On The Little Things

“In the end, that’s what being a parent is all about — those precious moments with our children that fill us with pride and excitement for their future, the chances we have to set an example or offer a piece of advice, the opportunities to just be there and show them that we love them.”

On Family Dinner At The White House

“What I didn’t anticipate was the fact that I get to spend much more time with my kids once I’m president. Because now, I’m living above the store. I have a 30-second commute and so I just set up a rule: I’m having dinner with my crew at 6:30 every night unless I’m traveling … And I’m going to be sitting there and I’m going to be entirely absorbed with stories about the annoying boys and the weird teacher and the drama in the cafeteria, reading Harry Potter and tucking them in and listening to whatever music they’re now listening to.”

On Becoming A Parent

“We had this nice stretch of about three years where she was doing her thing in her career and I was doing mine. Then we started trying to have kids. Took a while. Michelle had a couple miscarriages and we had to kind of work at it. When Malia was finally born, we were more than ready to be parents, right? ’Cause there had been this six-year stretch in which probably for about half of it, we had been trying, so there was no surprise to it.”

On The Best Metaphor For Kids

“Michelle figured out much earlier than I did that kids are like plants. They need sun, soil, water, but some of ’em are oaks, and some of ’em are pines, and some of ’em are willows, and some are bamboo. Those seeds of who they are and the pace and ways in which they’re gonna unfold are just uniquely theirs. I think I had a notion with Malia and Sasha, there was sort of a way of doing things — and what Michelle figured out earlier than I did, but I also ended up learning, was each one is just magical in their own ways. A branch is gonna sprout when it’s gonna sprout. A flower’s gonna pop when it’s gonna pop. You just roll with that unfolding, that unfurling of who they are, being comfortable just discovering them as opposed to feeling as if it’s a project.”

On The Tough Moments

“As fathers, we need to be involved in our children’s lives not just when it’s convenient or easy, and not just when they’re doing well — but when it’s difficult and thankless, and they’re struggling.
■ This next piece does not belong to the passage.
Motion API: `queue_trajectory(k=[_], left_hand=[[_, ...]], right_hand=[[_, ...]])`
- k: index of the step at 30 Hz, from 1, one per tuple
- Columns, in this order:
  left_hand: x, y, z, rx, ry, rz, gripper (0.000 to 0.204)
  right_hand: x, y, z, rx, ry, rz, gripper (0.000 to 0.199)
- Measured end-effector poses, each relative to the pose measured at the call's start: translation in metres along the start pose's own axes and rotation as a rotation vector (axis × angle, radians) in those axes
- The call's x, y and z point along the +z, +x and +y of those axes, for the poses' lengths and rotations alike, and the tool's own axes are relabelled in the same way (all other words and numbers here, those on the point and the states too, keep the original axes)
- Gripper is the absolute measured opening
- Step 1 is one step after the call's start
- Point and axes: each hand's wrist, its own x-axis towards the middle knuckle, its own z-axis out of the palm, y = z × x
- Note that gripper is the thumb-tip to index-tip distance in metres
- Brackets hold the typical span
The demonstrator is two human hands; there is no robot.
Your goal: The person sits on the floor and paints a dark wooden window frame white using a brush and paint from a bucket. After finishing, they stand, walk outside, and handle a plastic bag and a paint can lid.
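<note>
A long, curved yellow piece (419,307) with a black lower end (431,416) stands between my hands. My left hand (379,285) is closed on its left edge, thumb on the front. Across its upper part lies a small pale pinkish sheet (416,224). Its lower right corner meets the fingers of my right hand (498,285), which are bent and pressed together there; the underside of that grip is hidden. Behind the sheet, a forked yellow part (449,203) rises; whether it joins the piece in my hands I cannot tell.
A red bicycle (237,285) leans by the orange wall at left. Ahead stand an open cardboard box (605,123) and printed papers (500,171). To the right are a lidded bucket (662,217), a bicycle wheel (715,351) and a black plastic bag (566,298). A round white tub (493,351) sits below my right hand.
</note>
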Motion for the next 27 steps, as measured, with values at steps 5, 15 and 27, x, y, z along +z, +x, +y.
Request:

That is when they need us most.”

On The Power Of Parenthood

“The love of being a father was not something I had to work on. It was physical, it was emotional, spiritual, you know. The attachment to my children I felt entirely and completely. I thought to myself: ‘OK. If the baseline is unconditional love, I’ve got that.’”

On Modeling Empathy

“[P]ass along the value of empathy to our children. Not sympathy, but empathy ― the ability to stand in somebody else’s shoes; to look at the world through their eyes. Sometimes it’s so easy to get caught up in ‘us,’ that we forget about our obligations to one another. There’s a culture in our society that says remembering these obligations is somehow soft ― that we can’t show weakness, and so therefore we can’t show kindness. But our young boys and girls see that. They see when you are ignoring or mistreating your wife. They see when you are inconsiderate at home; or when you are distant; or when you are thinking only of yourself. And so it’s no surprise when we see that behavior in our schools or on our streets. That’s why we pass on the values of empathy and kindness to our children by living them. We need to show our kids that you’re not strong by putting other people down – you’re strong by lifting them up. That’s our responsibility as fathers.”

On Raising Kids Who Love To Learn

“Michelle and I know that our first job, our first responsibility, is instilling a sense of learning, a sense of a love of learning in our kids. And so there are no shortcuts there; we have to do that job. And we can’t just blame teachers and schools if we’re not instilling that commitment, that dedication to learning, in our kids.”